The application for the '370 patent, which issued August 24, 2004, was filed September 4, 1997.
The first claim of the '370 patent is a business-method claim and recites:
A computer-implemented method for the recommendation of goods and/or services to potential customers over a distributed network based on customer buying history utilizing an information processing system containing processing means having transmission means for receiving and transmitting data, and database storage means for storing information in database files, the method comprising the steps of:
receiving customer commands specifying a particular good or service to be used as filter data;
storing information pertaining to goods and/or services purchasing history of previous customers;
comparing said filter data with said stored information and determining whether, for said filter data, corresponding entries exist within the stored information; and
if corresponding entries exist, displaying the identity of other goods and/or services purchased by said previous customers who have purchased the good and/or service used as said filter data.
Independent claim 7 recites:
A computer-implemented interactive system for assisting a potential customer in purchasing decisions from among a plurality of goods or services, the system comprising:
an operator interface for enabling potential customers to input requests to said computer, including requests for:
the purchase of goods or services,
information concerning goods or services,
recommendations of goods or services based on operator input;
a database maintained in said computer, containing information pertaining to goods and/or services purchasing history of previous customers;
means for processing inputted requests and for filtering relevant history information regarding said inputted requests from said database;
a distributed network for transmitting requests from said operator interface to said computer and for transmitting responsive information from said computer to said operator interface;
interface whereby goods and/or services identification information corresponding to goods and/or services purchased by previous customers who have purchased the goods and/or services requested by said potential customers are transmitted to said operator interface for use by said potential customers.
Independent claim 16 recites:
A computer program product having a computer readable medium having computer readable code recorded thereon for the recommendation of goods or services in response to user input, comprising:
input means for receiving user commands specifying a particular good or service to be used as filter data;
database storage means for the retention of data concerning goods or services purchase decisions of prior users; and
means for filtering said database storage means using said specified particular rood or service to obtain recommendations of other goods or services to a user based on said inputted user commands.

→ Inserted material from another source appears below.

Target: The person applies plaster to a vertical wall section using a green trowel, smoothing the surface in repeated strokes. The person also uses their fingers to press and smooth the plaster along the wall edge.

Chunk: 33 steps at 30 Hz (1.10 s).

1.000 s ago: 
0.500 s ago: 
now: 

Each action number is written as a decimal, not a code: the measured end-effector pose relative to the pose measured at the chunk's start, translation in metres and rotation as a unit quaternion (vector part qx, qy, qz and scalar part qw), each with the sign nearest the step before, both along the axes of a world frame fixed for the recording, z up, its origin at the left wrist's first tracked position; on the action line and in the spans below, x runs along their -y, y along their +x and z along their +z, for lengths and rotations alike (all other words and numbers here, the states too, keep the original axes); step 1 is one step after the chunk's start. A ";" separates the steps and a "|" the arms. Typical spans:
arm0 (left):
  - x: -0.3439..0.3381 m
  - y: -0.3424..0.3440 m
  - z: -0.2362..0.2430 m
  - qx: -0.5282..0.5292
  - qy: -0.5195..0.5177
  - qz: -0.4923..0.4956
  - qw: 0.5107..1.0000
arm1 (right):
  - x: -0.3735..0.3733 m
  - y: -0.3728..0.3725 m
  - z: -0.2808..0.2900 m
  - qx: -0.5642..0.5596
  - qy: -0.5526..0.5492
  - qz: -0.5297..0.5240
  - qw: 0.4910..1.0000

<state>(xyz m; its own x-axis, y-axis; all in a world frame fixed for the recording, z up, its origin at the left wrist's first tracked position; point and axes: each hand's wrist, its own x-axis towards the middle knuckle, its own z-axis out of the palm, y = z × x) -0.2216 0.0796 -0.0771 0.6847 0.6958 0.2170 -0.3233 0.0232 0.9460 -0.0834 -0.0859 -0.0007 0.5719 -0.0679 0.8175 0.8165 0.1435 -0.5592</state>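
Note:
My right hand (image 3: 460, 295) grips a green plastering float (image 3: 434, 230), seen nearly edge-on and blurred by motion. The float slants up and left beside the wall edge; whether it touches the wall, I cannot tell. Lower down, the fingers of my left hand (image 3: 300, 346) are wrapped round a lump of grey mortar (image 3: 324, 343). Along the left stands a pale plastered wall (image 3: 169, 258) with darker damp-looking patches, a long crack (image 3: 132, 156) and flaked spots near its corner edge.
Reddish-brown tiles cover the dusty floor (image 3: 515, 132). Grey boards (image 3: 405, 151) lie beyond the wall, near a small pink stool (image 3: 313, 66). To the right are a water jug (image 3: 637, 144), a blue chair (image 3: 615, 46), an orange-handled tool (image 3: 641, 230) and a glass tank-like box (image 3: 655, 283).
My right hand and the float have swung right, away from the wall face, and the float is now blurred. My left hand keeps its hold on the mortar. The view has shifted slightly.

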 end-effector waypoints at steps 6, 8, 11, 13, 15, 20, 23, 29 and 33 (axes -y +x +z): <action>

The Cendant patent cites to two Amazon publications:
Amazon.com, www.amazon.com, no date known.*
"Amazon.com Catapults Electronic Commerce to Next Level With Powerful New Features", Sep. 23, 1997.
***UPDATE from Jim Rapoza of eWeek:
As soon as I read about this [Cendant] patent, I remembered a conversation I had in the mid-1990s with a group of developers who were starting a company called Net Perceptions. These guys were touting a technology that would come to be called "collaborative filtering," a capability that Amazon has made classic with its product recommendations. (For example, "People who bought this book also bought ... ")
I distinctly remember one of the developers saying that this was a big step forward because, before that time, Web sites based their recommendations only on an individual buyer's purchase history. I didn't dispute this because it's the plain truth. I mean, it didn't take a genius to figure that out.
Like all of the worst patents, the Cendant patent reaches well beyond its main target. In fact, you'd be hard-pressed to find an e-commerce site that doesn't provide recommendations a la Amazon. So, now, the entire online commerce business has to hold its breath because the patent office isn't concerned with doing things the right way.
But as bad as the Cendant patent is, it isn't even the worst or most potentially damaging one to make itself felt recently.
Dell is currently facing patent claims from a company called DE Technologies, which holds a patent in the innovative, completely nonobvious and never-been-done-before process of "patent covering international transactions handled over the computer."